▸ **EXERCISE**
All that is needed is the lines from the one containing "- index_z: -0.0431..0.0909" through the end of the listing, printed exactly, with no pictures among them.

****

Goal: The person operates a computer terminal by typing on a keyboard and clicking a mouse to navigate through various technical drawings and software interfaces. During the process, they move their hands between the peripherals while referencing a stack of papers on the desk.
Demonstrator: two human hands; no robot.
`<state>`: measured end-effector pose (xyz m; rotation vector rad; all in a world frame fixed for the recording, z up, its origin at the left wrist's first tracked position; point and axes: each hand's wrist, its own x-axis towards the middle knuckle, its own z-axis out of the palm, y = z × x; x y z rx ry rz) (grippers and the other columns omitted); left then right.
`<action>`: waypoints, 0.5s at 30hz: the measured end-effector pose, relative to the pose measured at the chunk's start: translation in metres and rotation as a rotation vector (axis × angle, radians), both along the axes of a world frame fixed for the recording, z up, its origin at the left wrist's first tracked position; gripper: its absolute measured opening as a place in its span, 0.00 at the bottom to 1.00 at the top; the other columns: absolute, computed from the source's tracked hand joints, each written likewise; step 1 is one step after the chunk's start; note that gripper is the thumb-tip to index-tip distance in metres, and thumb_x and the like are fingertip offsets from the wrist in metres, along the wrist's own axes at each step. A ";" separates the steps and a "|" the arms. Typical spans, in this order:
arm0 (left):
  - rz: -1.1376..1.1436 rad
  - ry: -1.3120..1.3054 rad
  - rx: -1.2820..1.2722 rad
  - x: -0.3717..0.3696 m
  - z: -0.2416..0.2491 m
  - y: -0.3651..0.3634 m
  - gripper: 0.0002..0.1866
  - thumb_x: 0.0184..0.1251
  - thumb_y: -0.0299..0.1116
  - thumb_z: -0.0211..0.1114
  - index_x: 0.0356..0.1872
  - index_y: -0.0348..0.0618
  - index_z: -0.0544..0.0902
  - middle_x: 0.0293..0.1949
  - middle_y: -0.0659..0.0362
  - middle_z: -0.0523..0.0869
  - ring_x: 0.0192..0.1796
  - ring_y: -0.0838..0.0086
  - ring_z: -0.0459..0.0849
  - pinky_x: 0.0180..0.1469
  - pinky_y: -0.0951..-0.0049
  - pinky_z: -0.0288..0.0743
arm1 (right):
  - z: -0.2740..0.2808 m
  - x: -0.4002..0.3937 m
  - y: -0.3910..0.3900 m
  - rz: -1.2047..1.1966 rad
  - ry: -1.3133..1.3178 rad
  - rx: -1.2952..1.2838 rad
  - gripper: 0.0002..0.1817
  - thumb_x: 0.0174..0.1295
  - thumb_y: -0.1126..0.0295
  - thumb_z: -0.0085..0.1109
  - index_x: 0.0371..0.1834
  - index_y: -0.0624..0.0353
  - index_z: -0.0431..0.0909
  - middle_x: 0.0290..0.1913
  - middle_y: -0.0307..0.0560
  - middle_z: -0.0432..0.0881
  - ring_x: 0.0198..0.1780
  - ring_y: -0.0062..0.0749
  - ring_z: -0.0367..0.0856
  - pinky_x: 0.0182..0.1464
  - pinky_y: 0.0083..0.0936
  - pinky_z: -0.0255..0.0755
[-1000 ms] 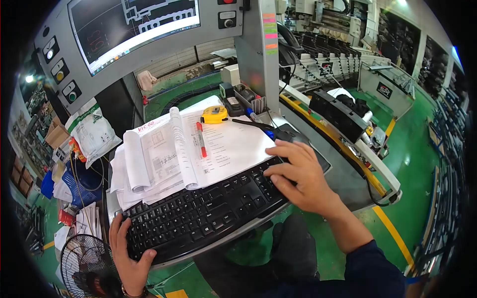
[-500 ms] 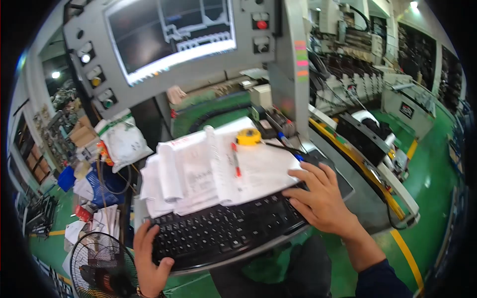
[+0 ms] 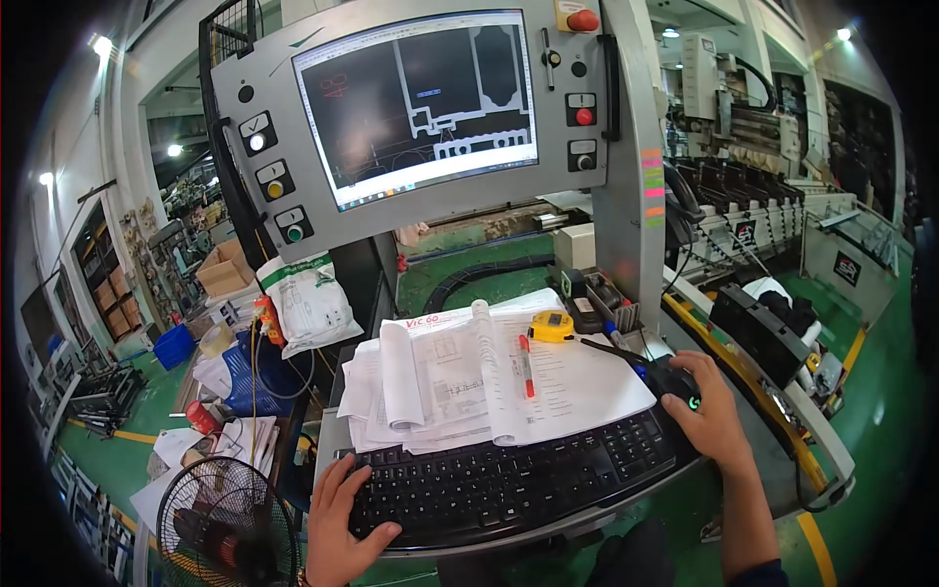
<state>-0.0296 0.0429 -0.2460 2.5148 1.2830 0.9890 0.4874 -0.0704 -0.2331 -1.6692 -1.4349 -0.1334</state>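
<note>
Keyboard [image 3: 509, 484] under the open left hand [image 3: 337, 523]; right hand [image 3: 714, 416] cups the mouse [image 3: 675, 383]. Papers [image 3: 489, 377], red pen [image 3: 526, 365], tape measure [image 3: 553, 326] lie behind.

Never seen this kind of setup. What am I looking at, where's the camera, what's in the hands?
The one view comes from a camera worn on a person's head, looking forward and down over their two bare hands. They face a grey metal control console in a workshop with a green floor. Its flat screen shows a line drawing, and round buttons sit on both sides of it.

On the shelf below lies a long black computer keyboard. The left hand rests on its left end. The right hand covers a black computer mouse beside the keyboard's right end.

Behind the keyboard lie white printed papers, partly curled, with a red pen on top and a yellow tape measure. A black wire-cage fan shows at lower left.
</note>
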 end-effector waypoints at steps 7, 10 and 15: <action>0.002 -0.052 -0.033 0.007 0.007 -0.007 0.49 0.65 0.64 0.83 0.77 0.37 0.83 0.83 0.38 0.78 0.85 0.37 0.75 0.86 0.40 0.68 | 0.004 -0.004 -0.002 0.013 0.039 -0.072 0.32 0.67 0.67 0.75 0.75 0.60 0.80 0.76 0.61 0.82 0.77 0.64 0.83 0.79 0.50 0.76; -0.005 -0.056 -0.039 0.007 0.008 -0.007 0.48 0.68 0.66 0.80 0.78 0.37 0.83 0.83 0.38 0.78 0.85 0.37 0.74 0.86 0.40 0.67 | 0.002 -0.003 -0.002 0.000 0.026 -0.079 0.32 0.67 0.67 0.74 0.75 0.60 0.80 0.76 0.61 0.82 0.77 0.64 0.83 0.79 0.50 0.76; -0.059 -0.111 -0.009 0.006 0.010 -0.008 0.44 0.77 0.67 0.73 0.77 0.39 0.85 0.83 0.40 0.79 0.85 0.38 0.75 0.86 0.41 0.66 | 0.001 -0.003 -0.001 -0.002 0.019 -0.077 0.31 0.67 0.67 0.74 0.74 0.60 0.81 0.76 0.61 0.82 0.76 0.64 0.83 0.79 0.50 0.77</action>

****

▸ **RESPONSE BOX**
  - index_z: -0.0431..0.0909
  - middle_x: 0.0290..0.1913
  - middle_y: -0.0307..0.0560
  - middle_z: -0.0432..0.0881
  - ring_x: 0.0198..0.1780
  - ring_y: -0.0062..0.0749
  - ring_z: -0.0367..0.0856
  - pinky_x: 0.0182..0.1464
  - pinky_y: 0.0083..0.0936
  - pinky_z: -0.0255..0.0755
[-1000 ms] 
[-500 ms] 
[+0 ms] 
<state>-0.0296 0.0429 -0.2460 2.5148 1.2830 0.9890 0.4874 -0.0704 -0.2331 -1.6692 -1.4349 -0.1334</state>
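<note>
Keyboard [image 3: 509, 484] under the open left hand [image 3: 337, 523]; right hand [image 3: 714, 416] cups the mouse [image 3: 675, 383]. Papers [image 3: 489, 377], red pen [image 3: 526, 365], tape measure [image 3: 553, 326] lie behind.

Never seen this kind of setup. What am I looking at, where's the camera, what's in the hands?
The one view comes from a camera worn on a person's head, looking forward and down over their two bare hands. They face a grey metal control console in a workshop with a green floor. Its flat screen shows a line drawing, and round buttons sit on both sides of it.

On the shelf below lies a long black computer keyboard. The left hand rests on its left end. The right hand covers a black computer mouse beside the keyboard's right end.

Behind the keyboard lie white printed papers, partly curled, with a red pen on top and a yellow tape measure. A black wire-cage fan shows at lower left.
</note>
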 end-effector waypoints at steps 7, 10 and 15: <action>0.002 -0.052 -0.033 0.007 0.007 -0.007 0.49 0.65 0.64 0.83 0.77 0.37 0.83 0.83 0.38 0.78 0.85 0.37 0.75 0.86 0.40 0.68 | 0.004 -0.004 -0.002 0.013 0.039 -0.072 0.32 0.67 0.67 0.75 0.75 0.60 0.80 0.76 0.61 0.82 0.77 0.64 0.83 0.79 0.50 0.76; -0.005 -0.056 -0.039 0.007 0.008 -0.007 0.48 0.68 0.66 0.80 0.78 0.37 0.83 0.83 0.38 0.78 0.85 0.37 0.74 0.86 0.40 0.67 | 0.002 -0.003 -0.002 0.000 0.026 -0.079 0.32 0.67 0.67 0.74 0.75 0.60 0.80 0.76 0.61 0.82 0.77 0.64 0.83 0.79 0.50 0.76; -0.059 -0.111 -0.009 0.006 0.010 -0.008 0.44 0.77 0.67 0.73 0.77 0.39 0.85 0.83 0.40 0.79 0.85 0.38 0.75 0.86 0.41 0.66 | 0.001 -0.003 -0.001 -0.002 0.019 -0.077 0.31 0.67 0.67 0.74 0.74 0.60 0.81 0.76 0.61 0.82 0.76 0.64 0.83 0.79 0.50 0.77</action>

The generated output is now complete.